BTRFS scrubbing, why is it this slow?

In nearly every article I have read about BTRFS maintenance, they recommend that you scrub regularly.

Some say do it once every week, some say once every month. I guess the frequency is not important as long as you do it on some regular basis.

So I do that, allthough at a frequency more like once every 2-3 months. BTRFS has never reported errors.

But I wonder why it has to be so slow.

If I use iostat to see what is happening on the disks during a scrub, I see that files are being read at a rate of approximately 22 megabytes pr. second (MB/s) from each disk. This is far from the speed of the disks (all of them can read at 75+ MB/s), but no matter. I have have 7 disks, and this means about 154 MB/s is being read.

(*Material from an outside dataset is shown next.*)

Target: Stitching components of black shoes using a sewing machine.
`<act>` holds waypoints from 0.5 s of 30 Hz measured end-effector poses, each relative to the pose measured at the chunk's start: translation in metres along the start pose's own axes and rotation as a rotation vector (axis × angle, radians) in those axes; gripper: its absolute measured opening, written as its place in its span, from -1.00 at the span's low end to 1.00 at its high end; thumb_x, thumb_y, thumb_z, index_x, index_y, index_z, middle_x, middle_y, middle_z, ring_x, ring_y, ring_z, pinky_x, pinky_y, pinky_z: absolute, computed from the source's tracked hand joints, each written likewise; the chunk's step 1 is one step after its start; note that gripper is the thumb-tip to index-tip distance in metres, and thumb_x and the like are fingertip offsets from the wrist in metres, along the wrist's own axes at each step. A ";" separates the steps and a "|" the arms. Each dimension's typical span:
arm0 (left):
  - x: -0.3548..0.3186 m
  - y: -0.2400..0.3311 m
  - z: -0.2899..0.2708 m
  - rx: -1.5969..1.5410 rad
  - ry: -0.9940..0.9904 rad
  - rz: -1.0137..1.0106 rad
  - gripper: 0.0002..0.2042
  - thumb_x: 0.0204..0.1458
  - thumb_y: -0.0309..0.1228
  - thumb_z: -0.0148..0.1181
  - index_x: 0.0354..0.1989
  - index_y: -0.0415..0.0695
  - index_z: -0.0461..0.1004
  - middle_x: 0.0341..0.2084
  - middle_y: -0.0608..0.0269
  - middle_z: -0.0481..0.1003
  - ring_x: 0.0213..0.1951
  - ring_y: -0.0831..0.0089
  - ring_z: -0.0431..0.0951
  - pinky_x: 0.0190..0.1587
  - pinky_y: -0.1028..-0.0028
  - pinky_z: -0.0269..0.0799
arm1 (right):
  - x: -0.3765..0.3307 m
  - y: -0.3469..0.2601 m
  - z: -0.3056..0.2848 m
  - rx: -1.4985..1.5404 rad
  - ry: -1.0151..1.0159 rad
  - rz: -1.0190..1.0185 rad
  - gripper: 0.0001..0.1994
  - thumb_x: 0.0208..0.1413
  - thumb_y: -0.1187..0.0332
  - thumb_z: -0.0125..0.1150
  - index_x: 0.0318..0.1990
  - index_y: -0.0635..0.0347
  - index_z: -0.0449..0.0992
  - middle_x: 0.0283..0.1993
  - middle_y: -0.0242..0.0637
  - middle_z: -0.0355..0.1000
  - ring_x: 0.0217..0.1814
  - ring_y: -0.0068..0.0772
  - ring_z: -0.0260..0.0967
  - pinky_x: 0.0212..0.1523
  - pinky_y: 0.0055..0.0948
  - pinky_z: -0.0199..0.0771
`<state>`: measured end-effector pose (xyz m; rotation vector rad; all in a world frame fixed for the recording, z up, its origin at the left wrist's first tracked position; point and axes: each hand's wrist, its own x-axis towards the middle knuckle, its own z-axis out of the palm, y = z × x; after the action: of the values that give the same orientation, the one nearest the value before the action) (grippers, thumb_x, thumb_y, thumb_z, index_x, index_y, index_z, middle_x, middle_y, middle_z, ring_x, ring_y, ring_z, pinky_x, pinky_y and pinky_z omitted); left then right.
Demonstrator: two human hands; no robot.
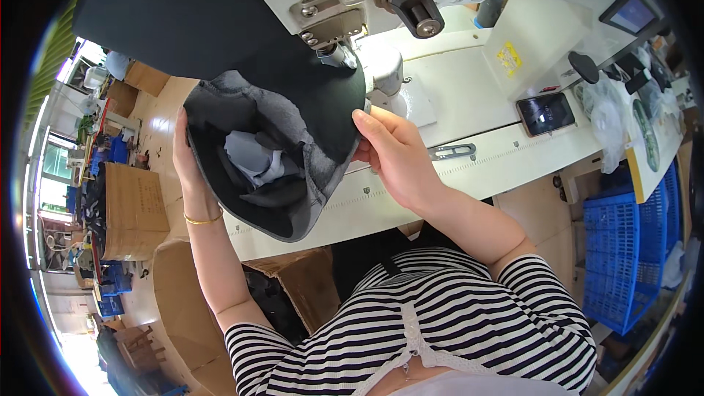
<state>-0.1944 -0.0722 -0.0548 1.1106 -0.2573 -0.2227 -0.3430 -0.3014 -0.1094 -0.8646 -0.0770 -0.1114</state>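
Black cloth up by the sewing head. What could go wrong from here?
1. The right-hand grip pinches the black cloth near the sewing head; fingers could stray too close.
2. The grey inner fabric looks bunched, so a fold might get caught.
3. The left-hand grip is partly hidden by the cloth, so slippage there may go unnoticed.

We're in a dark-and-white striped top (469, 315), with short sleeves (546, 290) that stop well up the arm from the hands, plus some white lacy trim (413, 330) at the neckline and down the front. Just behind our left hand (185, 161) there's a thin gold-coloured bangle (203, 218), and nearer our body than our right hand (396, 150), dark trousers (456, 239).
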 end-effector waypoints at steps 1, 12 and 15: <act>-0.001 0.000 -0.001 0.036 0.020 0.046 -0.59 0.19 -0.17 -0.14 -0.01 -0.28 0.36 -0.11 0.11 0.45 -0.09 0.32 0.46 0.04 0.38 0.34 | 0.001 0.000 -0.001 -0.014 0.006 0.000 -0.73 0.29 0.26 -0.16 -0.12 0.29 0.37 -0.16 -0.35 0.41 -0.16 -0.58 0.39 -0.08 -0.51 0.41; -0.015 0.004 -0.002 0.075 0.273 0.159 -0.60 0.21 -0.23 -0.16 0.03 -0.31 0.35 -0.03 0.13 0.43 -0.01 0.36 0.43 0.11 0.41 0.28 | -0.005 -0.001 -0.002 -0.192 0.065 -0.014 -0.75 0.28 0.28 -0.11 -0.13 0.28 0.40 -0.21 -0.44 0.38 -0.19 -0.70 0.31 -0.09 -0.59 0.35; -0.023 0.005 -0.006 0.133 0.303 0.247 -0.59 0.22 -0.21 -0.18 0.00 -0.33 0.36 -0.06 0.11 0.43 -0.03 0.36 0.44 0.08 0.41 0.31 | -0.017 -0.001 0.002 -0.228 0.046 -0.070 -0.76 0.27 0.32 -0.11 -0.13 0.31 0.39 -0.22 -0.46 0.37 -0.19 -0.74 0.27 -0.09 -0.62 0.31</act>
<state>-0.2145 -0.0580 -0.0544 1.2150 -0.1377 0.1847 -0.3604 -0.2991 -0.1094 -1.0863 -0.0526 -0.2086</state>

When I monitor the scrub with “btrfs scrub status” I can see the progress. If I divide the progress out so I get MB/s i get a figure of about 40 MB/s scrubbing speed. Where does the rest of the 154Mb go? Why this headroom?

Since I run RAID6, I could understand if scrubbing was something like 110 MB/s (22x5), since data is only on 5 disks, but 40 MB/s seems a little slow.

I have been looking at processor usage, but thats not a problem, all 4 cores are at 15-20% all the time, so I don’t think the limitation is the processor.

The system has 8Gigs memory, and reports 6Gigs available. So not low on memory.

I must admit that I wonder about this.
A scrub is an essential job, but it puts wear on the disks. Thats why I do it less often.
But it would be better if the system wouldnt have to read 3,85 (154/40) times as much data as is actually being processed / progressed. I find it very wastefull. Not to mention the 52 hour job the current scrubbing is on my system, could be done in perhaps 18 hours or less. That would probably have me do it a little more often.

There is definately room for improvement on the BTRFS front here.

Read faster from the disks, use all the data read from them instead of about 25% of it, and use the processor harder, at least when there is nothing reading to and from the pool.

Anybody have any thoughts to this? Others must have noticed this too?

Running raid 5 on 5x3TB 7200 rpm disk my scrubs are around 15 hours hours. starting at 3 am and normally done around 6pm. I’d run a disk utilization comparison but I’m moving some files back at the moment.

I saw on the mailing list (can’t seem to find it back though) back in December that this is a known issue along with the inability to properly check free space on a RAID 56 array.

Basically they said kernel 4.4 the RAID 56 will likely be considered stable but not production ready because

1)free space still doesn’t work right for 56
2) Scrubs on 56 are still way slower than they should be
3) There still won’t be a way to monitor disks

Mine is just as slow even when I tried loading it up with 10 spindles for testing.

Thanks for the reply :smile:

So its a bug, kind off. Hope they get it fixed / optimized, så its not so incredibly slow…